What the task requires: Restate each entry word for word, leaving nothing out.

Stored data
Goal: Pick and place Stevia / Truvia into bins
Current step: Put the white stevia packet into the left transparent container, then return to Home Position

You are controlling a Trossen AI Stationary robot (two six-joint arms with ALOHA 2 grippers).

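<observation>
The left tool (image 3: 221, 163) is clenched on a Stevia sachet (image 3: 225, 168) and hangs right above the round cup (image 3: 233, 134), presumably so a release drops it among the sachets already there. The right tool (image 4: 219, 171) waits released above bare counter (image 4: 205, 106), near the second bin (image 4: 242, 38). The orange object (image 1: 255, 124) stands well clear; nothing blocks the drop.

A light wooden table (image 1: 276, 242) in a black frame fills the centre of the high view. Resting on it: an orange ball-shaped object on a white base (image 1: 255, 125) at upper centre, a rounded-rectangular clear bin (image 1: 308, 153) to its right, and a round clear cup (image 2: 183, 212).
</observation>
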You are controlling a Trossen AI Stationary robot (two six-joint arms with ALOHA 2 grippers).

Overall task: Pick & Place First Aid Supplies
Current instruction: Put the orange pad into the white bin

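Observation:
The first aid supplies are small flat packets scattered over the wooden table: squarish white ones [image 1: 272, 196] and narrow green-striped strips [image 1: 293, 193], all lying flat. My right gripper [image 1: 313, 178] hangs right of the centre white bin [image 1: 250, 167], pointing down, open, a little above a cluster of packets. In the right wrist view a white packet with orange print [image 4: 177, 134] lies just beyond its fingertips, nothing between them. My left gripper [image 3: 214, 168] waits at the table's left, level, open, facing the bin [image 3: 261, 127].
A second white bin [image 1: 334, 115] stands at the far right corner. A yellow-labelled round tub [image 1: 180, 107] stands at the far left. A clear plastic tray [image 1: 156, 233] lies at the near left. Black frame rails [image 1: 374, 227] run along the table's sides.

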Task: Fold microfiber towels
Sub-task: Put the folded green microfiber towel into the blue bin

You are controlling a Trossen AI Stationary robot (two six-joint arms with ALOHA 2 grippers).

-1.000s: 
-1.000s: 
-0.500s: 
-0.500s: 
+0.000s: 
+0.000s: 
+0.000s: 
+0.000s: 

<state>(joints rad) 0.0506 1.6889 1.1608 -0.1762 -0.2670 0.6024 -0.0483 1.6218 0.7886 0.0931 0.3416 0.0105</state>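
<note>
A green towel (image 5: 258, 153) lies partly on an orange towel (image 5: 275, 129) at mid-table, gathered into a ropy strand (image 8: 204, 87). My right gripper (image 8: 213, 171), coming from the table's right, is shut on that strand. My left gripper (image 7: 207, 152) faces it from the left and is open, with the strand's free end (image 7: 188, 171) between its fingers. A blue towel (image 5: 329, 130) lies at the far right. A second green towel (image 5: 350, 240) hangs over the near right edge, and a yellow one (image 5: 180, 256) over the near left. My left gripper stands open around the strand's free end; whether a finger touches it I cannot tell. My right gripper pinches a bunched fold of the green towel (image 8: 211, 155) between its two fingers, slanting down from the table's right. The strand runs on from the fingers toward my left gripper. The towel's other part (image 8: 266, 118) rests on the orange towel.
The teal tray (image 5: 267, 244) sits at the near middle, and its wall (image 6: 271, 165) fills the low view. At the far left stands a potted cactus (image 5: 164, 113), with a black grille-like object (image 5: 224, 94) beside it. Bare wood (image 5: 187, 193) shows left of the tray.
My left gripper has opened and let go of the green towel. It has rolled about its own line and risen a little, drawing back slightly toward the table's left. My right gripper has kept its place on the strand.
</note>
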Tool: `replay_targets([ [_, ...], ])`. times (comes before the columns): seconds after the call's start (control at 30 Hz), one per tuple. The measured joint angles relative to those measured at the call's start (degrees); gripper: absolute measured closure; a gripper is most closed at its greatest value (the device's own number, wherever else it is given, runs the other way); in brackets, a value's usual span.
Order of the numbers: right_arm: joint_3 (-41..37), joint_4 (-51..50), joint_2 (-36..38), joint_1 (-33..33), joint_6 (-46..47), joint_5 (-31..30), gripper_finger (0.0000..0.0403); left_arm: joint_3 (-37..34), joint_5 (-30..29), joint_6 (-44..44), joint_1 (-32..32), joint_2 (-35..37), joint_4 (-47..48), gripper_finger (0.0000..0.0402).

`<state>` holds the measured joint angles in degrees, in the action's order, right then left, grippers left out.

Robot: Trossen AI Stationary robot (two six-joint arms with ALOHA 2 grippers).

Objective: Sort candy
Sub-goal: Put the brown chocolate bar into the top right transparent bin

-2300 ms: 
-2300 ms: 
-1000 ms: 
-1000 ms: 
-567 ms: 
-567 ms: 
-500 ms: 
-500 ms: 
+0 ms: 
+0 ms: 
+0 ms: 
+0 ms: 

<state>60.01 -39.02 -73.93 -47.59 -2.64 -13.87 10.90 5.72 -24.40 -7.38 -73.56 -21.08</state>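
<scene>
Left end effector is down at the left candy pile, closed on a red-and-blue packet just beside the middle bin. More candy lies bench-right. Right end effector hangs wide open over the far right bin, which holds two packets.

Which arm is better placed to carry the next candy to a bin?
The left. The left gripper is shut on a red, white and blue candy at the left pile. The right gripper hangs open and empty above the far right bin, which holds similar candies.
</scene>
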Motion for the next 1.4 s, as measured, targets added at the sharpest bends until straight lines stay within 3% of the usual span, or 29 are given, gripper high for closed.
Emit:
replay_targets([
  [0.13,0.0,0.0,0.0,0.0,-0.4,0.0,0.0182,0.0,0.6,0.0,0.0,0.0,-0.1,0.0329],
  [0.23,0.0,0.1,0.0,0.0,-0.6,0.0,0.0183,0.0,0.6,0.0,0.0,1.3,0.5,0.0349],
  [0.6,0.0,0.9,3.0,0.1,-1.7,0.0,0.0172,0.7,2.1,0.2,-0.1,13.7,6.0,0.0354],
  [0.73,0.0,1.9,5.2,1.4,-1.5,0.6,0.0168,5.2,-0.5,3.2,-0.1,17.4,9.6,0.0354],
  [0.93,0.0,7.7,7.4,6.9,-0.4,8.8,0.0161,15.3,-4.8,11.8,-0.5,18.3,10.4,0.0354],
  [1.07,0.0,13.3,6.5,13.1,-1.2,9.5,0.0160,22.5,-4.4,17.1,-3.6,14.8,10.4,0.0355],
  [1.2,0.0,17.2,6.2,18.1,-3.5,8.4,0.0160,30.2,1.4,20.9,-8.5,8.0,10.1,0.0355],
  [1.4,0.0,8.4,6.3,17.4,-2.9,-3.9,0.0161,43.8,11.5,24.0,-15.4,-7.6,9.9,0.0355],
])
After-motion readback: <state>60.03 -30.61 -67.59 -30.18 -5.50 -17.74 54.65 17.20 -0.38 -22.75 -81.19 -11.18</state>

Reply to the exercise:
Goal: Pick and place Stevia / Truvia into bins
Current step: Put the white stevia packet into the left transparent container, then return to Home Position

You are controlling a Trossen AI Stationary robot (two six-joint arms with ALOHA 2 grippers).

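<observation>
The left tool (image 3: 221, 163) is clenched on a Stevia sachet (image 3: 225, 168) and hangs right above the round cup (image 3: 233, 134), presumably so a release drops it among the sachets already there. The right tool (image 4: 219, 171) waits released above bare counter (image 4: 205, 106), near the second bin (image 4: 242, 38). The orange object (image 1: 255, 124) stands well clear; nothing blocks the drop.

A light wooden table (image 1: 276, 242) in a black frame fills the centre of the high view. Resting on it: an orange ball-shaped object on a white base (image 1: 255, 125) at upper centre, a rounded-rectangular clear bin (image 1: 308, 153) to its right, and a round clear cup (image 2: 183, 212).
</observation>
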You are controlling a Trossen AI Stationary robot (two six-joint arms with ALOHA 2 grippers).

Overall task: Pick & Place First Aid Supplies
Current instruction: Put the orange pad into the white bin

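Observation:
The first aid supplies are small flat packets scattered over the wooden table: squarish white ones [image 1: 272, 196] and narrow green-striped strips [image 1: 293, 193], all lying flat. My right gripper [image 1: 313, 178] hangs right of the centre white bin [image 1: 250, 167], pointing down, open, a little above a cluster of packets. In the right wrist view a white packet with orange print [image 4: 177, 134] lies just beyond its fingertips, nothing between them. My left gripper [image 3: 214, 168] waits at the table's left, level, open, facing the bin [image 3: 261, 127].
A second white bin [image 1: 334, 115] stands at the far right corner. A yellow-labelled round tub [image 1: 180, 107] stands at the far left. A clear plastic tray [image 1: 156, 233] lies at the near left. Black frame rails [image 1: 374, 227] run along the table's sides.
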
Task: Fold microfiber towels
Sub-task: Put the folded green microfiber towel into the blue bin

You are controlling a Trossen AI Stationary robot (two six-joint arms with ALOHA 2 grippers).

-1.000s: 
-1.000s: 
-0.500s: 
-0.500s: 
+0.000s: 
+0.000s: 
+0.000s: 
+0.000s: 

<state>(joints rad) 0.0506 1.6889 1.1608 -0.1762 -0.2670 0.6024 -0.0483 1.6218 0.7886 0.0931 0.3416 0.0105</state>
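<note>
A green towel (image 5: 258, 153) lies partly on an orange towel (image 5: 275, 129) at mid-table, gathered into a ropy strand (image 8: 204, 87). My right gripper (image 8: 213, 171), coming from the table's right, is shut on that strand. My left gripper (image 7: 207, 152) faces it from the left and is open, with the strand's free end (image 7: 188, 171) between its fingers. A blue towel (image 5: 329, 130) lies at the far right. A second green towel (image 5: 350, 240) hangs over the near right edge, and a yellow one (image 5: 180, 256) over the near left. My left gripper stands open around the strand's free end; whether a finger touches it I cannot tell. My right gripper pinches a bunched fold of the green towel (image 8: 211, 155) between its two fingers, slanting down from the table's right. The strand runs on from the fingers toward my left gripper. The towel's other part (image 8: 266, 118) rests on the orange towel.
The teal tray (image 5: 267, 244) sits at the near middle, and its wall (image 6: 271, 165) fills the low view. At the far left stands a potted cactus (image 5: 164, 113), with a black grille-like object (image 5: 224, 94) beside it. Bare wood (image 5: 187, 193) shows left of the tray.
My left gripper has opened and let go of the green towel. It has rolled about its own line and risen a little, drawing back slightly toward the table's left. My right gripper has kept its place on the strand.
</note>
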Tool: `replay_targets([ [_, ...], ])`. times (comes before the columns): seconds after the call's start (control at 30 Hz), one per tuple. The measured joint angles relative to those measured at the call's start (degrees); gripper: absolute measured closure; a gripper is most closed at its greatest value (the device's own number, wherever else it is given, runs the other way); in brackets, a value's usual span.
Order of the numbers: right_arm: joint_3 (-41..37), joint_4 (-51..50), joint_2 (-36..38), joint_1 (-33..33), joint_6 (-46..47), joint_5 (-31..30), gripper_finger (0.0000..0.0403); left_arm: joint_3 (-37..34), joint_5 (-30..29), joint_6 (-44..44), joint_1 (-32..32), joint_2 (-35..37), joint_4 (-47..48), gripper_finger (0.0000..0.0402).

`<state>` holds the measured joint angles in degrees, in the action's order, right then left, grippers left out.

Robot: Trossen AI Stationary robot (two six-joint arms with ALOHA 2 grippers).

Objective: Sort candy
Sub-goal: Put the brown chocolate bar into the top right transparent bin

-2300 ms: 
-2300 ms: 
-1000 ms: 
-1000 ms: 
-567 ms: 
-567 ms: 
-500 ms: 
-500 ms: 
+0 ms: 
+0 ms: 
+0 ms: 
+0 ms: 

<state>60.01 -39.02 -73.93 -47.59 -2.64 -13.87 10.90 5.72 -24.40 -7.38 -73.56 -21.08</state>
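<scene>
Left end effector is down at the left candy pile, closed on a red-and-blue packet just beside the middle bin. More candy lies bench-right. Right end effector hangs wide open over the far right bin, which holds two packets.

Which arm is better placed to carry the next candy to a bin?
The left. The left gripper is shut on a red, white and blue candy at the left pile. The right gripper hangs open and empty above the far right bin, which holds similar candies.
</scene>
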Motion for the next 1.4 s, as measured, targets added at the sharpest bends until straight lines stay within 3% of the usual span, or 29 are given, gripper high for closed.
Emit:
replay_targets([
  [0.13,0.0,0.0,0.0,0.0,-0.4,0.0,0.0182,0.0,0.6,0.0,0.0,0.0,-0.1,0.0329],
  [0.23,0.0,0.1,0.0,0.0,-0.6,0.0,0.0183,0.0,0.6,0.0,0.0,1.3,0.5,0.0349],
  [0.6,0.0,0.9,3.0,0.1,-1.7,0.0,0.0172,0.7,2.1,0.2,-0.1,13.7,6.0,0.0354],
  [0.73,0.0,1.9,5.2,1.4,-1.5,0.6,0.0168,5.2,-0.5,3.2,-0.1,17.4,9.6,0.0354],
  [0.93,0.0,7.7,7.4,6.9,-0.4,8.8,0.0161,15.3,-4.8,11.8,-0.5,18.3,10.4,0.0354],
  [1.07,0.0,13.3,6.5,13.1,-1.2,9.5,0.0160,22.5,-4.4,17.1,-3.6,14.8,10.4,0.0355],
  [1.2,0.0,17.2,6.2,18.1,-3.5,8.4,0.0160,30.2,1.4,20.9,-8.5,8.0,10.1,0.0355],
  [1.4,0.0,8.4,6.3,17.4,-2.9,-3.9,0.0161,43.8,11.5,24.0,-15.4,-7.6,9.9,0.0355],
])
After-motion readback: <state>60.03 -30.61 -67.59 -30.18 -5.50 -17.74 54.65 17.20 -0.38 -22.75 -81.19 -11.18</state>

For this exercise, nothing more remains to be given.